Le tragique de la vie conduit au créer artistique : l’art, parce que abstrait, et en opposition avec le concret naturel peut précéder la dispa­rition graduelle du tragique. Plus le tragique décroît, plus l’art gagne en pureté.

L’esprit nouveau ne peut se manifester qu’au sein du tragique. Il ne trouve que la forme vieillotte, la plastique nouvelle restant encore à créer. Né dans l’ambiance du passé, il ne peut s’exprimer que dans la réalité vitale de l’abstrait. (De Stijl, an. 1 N. B., art. 9.)

Parce que partie du tout, l’esprit nouveau ne peut se libérer entiè­rement du tragique. La Plastique nouvelle, l’expression de la réalité vitale de l’abstrait ne s’est pas entièrement libérée du tragique, mais elle a cessé d’en être dominée.

Par contre, dans l’ancienne plastique, le tragique domine. Elle ne peut se passer du tragique et de la plastique tragique.

Tant que l’individuel domine, la plastique tragique est nécessaire, car c’est elle qui, dans ce cas, crée l’émotion. Mais, dès qu’une période de plus grande maturité est atteinte, la plastique tragique devient insupportable.

Dans la réalité vitale de l’abstrait, l’homme nouveau a dépassé les sentiments de nostalgie, de joie, de ravissement, de douleur, d’horreur, etc. ; dans l’émotion « constante » par le beau, ceux-ci se sont épurés et appro­fondis. Il atteint une vision beaucoup plus profonde de la réalité sensible.

Les choses ne sont belles ou laides que dans le temps et l’espace.
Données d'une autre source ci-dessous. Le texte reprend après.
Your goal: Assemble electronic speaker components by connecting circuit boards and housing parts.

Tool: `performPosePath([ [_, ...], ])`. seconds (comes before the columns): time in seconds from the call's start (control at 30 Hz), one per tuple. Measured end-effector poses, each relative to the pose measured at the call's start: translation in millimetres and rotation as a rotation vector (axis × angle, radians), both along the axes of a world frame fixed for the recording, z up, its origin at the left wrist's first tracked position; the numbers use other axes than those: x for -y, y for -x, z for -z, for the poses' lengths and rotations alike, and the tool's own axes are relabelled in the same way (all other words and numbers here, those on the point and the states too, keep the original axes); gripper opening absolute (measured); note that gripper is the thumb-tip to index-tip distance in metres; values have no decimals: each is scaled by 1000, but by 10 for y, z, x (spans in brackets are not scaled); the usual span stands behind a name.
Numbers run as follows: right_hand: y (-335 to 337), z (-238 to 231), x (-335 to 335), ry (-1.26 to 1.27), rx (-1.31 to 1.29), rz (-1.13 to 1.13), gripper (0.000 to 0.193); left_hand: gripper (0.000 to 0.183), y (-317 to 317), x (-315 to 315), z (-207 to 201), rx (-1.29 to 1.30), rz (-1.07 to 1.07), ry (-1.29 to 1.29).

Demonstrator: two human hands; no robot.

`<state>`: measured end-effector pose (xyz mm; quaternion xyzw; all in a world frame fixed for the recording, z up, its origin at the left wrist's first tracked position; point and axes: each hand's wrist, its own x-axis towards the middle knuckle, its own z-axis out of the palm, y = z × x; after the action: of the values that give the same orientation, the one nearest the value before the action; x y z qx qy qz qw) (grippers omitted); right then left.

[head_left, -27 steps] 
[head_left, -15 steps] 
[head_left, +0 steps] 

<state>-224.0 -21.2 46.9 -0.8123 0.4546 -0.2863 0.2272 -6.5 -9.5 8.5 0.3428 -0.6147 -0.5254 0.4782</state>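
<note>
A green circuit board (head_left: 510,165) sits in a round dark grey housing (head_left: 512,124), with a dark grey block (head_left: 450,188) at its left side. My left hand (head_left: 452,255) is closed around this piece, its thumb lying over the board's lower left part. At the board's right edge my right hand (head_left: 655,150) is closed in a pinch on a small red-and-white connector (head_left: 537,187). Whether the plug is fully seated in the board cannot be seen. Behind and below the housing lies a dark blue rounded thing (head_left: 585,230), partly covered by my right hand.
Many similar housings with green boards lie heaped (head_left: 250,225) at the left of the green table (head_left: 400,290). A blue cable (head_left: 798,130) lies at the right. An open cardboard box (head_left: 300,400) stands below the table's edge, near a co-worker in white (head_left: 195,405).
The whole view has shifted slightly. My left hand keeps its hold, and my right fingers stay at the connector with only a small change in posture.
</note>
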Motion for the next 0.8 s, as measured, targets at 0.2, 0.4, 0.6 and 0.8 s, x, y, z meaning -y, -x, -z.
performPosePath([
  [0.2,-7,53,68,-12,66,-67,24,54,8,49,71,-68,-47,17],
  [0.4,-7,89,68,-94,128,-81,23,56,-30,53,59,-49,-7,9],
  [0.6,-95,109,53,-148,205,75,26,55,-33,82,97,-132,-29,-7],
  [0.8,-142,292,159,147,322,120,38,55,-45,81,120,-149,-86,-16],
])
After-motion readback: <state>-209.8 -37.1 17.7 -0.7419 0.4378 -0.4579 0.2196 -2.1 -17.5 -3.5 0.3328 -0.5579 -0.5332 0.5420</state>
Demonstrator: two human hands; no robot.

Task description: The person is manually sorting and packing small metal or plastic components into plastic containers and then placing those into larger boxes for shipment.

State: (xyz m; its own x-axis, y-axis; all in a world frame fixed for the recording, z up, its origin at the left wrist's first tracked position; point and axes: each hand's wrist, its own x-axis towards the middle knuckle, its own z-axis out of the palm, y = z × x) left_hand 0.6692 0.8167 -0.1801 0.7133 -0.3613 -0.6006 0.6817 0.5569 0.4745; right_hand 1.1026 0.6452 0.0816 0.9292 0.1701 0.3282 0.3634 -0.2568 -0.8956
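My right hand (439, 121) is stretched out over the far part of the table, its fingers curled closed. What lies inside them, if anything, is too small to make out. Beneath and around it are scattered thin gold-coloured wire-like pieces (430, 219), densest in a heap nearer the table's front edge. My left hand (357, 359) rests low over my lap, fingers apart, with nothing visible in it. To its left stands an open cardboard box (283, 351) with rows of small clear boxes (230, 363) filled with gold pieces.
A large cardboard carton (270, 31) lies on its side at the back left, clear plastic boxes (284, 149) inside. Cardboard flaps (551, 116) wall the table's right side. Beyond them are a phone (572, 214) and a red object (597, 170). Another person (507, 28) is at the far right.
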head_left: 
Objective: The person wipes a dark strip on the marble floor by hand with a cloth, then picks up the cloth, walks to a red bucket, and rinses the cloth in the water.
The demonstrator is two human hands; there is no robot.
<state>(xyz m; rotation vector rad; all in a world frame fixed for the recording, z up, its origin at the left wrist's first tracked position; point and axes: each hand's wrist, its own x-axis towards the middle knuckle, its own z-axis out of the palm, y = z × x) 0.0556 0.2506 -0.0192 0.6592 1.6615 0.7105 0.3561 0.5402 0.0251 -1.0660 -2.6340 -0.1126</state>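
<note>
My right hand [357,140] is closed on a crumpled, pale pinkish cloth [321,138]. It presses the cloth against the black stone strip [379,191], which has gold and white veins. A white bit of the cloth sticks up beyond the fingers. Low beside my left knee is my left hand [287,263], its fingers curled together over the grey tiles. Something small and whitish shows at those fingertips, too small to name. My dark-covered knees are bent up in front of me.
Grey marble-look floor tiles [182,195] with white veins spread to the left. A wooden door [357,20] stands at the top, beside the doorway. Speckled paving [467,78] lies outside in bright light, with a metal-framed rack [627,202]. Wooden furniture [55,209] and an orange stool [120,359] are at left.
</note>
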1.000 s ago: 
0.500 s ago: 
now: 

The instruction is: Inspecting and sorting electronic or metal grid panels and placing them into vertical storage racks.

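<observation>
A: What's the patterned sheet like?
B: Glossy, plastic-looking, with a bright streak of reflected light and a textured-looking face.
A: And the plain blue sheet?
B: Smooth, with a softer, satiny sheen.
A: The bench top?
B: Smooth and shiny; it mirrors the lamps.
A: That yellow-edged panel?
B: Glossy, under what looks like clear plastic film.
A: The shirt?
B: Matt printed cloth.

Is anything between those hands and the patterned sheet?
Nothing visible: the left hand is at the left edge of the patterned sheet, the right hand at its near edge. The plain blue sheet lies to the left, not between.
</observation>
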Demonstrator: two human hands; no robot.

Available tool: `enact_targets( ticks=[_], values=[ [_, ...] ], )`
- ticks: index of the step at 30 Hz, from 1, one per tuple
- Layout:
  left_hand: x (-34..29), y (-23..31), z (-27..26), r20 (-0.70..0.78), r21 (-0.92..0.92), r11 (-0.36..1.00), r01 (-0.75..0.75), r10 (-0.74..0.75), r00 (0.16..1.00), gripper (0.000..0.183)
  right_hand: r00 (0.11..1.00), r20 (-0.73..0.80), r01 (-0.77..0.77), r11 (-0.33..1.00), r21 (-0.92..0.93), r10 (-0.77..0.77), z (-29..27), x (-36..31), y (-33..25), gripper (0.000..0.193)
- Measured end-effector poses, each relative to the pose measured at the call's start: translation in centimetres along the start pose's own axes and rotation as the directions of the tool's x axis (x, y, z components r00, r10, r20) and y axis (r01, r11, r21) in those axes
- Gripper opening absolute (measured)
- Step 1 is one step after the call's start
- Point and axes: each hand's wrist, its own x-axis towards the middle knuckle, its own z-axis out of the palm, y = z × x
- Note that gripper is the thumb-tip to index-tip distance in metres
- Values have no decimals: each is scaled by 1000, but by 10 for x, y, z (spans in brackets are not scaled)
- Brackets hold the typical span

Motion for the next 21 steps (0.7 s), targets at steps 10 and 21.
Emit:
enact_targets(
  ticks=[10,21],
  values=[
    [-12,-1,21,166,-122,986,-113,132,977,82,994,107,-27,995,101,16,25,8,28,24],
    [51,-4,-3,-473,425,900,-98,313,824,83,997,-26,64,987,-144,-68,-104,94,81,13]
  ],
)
La vision de l’homme nouveau s’étant libérée de ces deux facteurs tout s’unifie dans l’unique beauté.

L’art a toujours voulu cette vision, mais étant la forme plastique, et suivant l’apparition naturelle, il n’a pas pu la réaliser en pureté et restait la plastique tragique avec l’intention de son contraire.

L’Art du verbe fait ressortir fortement cette volonté. La tragédie, la comédie, l’épique, le lyrisme, le romantisme ne sont que des expressions diverses de la plastique tragique.

Dans la mesure du possible, et tant qu’elle ne dégénéra pas en impressionnisme proprement dit (une autre forme de la plastique tragique) celle-ci trouva une première opposition dans le réalisme pur parce que vision plus objective.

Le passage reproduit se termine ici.